SUMMARY OF PRODUCT CHARACTERISTICS

1 NAME OF THE MEDICINAL PRODUCT

Benylin Dry Coughs Night Syrup

2    QUALITATIVE AND QUANTITATIVE COMPOSITION

This medicine contains diphenhydramine hydrochloride 14mg, L-menthol 2mg and dextromethorphan hydrobromide 6.5mg in each 5ml.

3    PHARMACEUTICAL FORM

Clear red syrup

4    CLINICAL PARTICULARS

4.1    Therapeutic indications

This product is indicated as an antitussive, for the night time relief of persistent, dry, irritating cough, and aiding restful sleep.

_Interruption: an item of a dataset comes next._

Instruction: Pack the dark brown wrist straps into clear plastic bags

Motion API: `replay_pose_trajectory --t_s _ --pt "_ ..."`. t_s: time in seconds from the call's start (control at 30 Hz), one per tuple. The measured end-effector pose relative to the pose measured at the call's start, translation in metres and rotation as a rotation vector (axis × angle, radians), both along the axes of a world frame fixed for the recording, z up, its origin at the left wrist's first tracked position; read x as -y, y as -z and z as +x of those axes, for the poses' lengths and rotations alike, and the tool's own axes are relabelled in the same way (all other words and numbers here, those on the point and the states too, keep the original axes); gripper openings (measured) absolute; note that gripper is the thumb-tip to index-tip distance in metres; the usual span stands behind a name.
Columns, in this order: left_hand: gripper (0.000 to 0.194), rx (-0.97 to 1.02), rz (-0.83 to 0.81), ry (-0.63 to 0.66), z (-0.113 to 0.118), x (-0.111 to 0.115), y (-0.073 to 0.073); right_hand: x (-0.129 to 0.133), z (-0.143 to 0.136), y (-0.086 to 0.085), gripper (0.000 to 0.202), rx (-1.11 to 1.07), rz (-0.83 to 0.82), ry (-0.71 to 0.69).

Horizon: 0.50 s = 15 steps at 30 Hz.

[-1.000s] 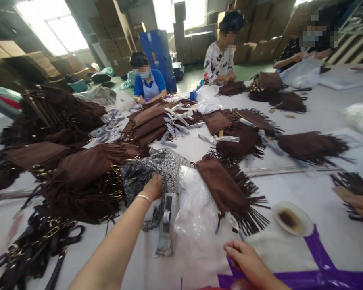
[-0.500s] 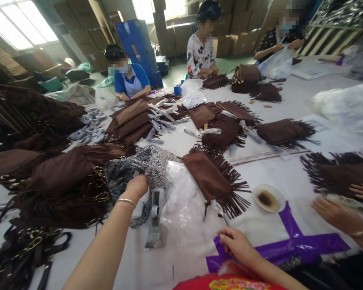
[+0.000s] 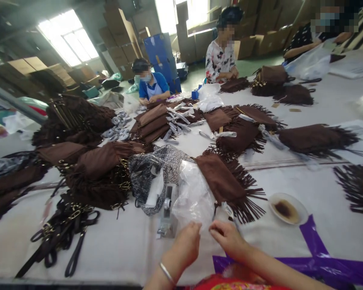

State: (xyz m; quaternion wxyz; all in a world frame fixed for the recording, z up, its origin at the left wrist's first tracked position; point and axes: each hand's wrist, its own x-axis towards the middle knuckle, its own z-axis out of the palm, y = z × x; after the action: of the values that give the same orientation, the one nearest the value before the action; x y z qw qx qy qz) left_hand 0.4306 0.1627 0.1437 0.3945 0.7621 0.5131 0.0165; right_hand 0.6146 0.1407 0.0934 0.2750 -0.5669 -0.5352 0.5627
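Observation:
My left hand (image 3: 187, 243), with a silver bangle at the wrist, is closed near the lower edge of a clear plastic bag (image 3: 190, 193). Just to its right is my right hand (image 3: 228, 237), its fingers curled in below a brown fringed bag (image 3: 219, 177) and its wrapped strap end (image 3: 225, 210). What either hand pinches, if anything, is too small to make out. A tape dispenser (image 3: 168, 211) stands left of the plastic bag, beside a black-and-white patterned cloth bag (image 3: 169, 163) with white paper (image 3: 155, 189) in it.
Brown fringed bags (image 3: 99, 161) are piled at the left, above black straps with gold clasps (image 3: 63, 229). A dish with dark liquid (image 3: 288, 208) lies at the right, near purple tape (image 3: 316, 237). Several people sit across the table.
My left hand has left the patterned bag and come down right, close to my right hand. The view has swung left; the co-worker's hands at the right are out of frame.

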Motion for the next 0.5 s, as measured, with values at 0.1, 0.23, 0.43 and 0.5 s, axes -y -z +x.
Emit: replay_pose_trajectory --t_s 0.1,0.23,0.43,0.5 --pt "0.043 0.030 0.024 -0.144 0.015 -0.027 0.024 0.009 -0.014 -0.008 0.050 -0.046 -0.001 -0.305" --pt "0.042 -0.025 0.115 -0.178 0.023 -0.060 0.036 -0.004 -0.016 0.002 0.088 -0.025 -0.134 -0.129" --pt "0.031 -0.343 0.181 -0.147 0.027 -0.067 0.049 -0.014 0.003 0.009 0.094 -0.030 -0.209 0.092" --pt "0.028 -0.470 0.167 -0.156 0.031 -0.070 0.057 -0.009 0.004 0.006 0.094 -0.084 -0.233 0.065"
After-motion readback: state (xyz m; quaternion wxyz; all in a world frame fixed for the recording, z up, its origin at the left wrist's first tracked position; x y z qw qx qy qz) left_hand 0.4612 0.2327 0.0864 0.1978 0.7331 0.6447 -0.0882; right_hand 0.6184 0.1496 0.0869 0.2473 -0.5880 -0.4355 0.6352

4.2 Posology and method of administration

Adults and children aged 12 years and over:

Patients may start with two 5 ml spoonfuls at bedtime followed by two 5 ml spoonfuls every 6 hours.

Or two 5 ml spoonfuls four times a day.

Do not take more than 4 doses (1 dose = two 5 ml spoonfuls) in 24 hours. Children under 12 years:

This product is contraindicated in children under the age of 12 years (see section 4.3).

The Elderly:

Normal adult dosage is appropriate, [See Pharmacokinetics in the Elderly].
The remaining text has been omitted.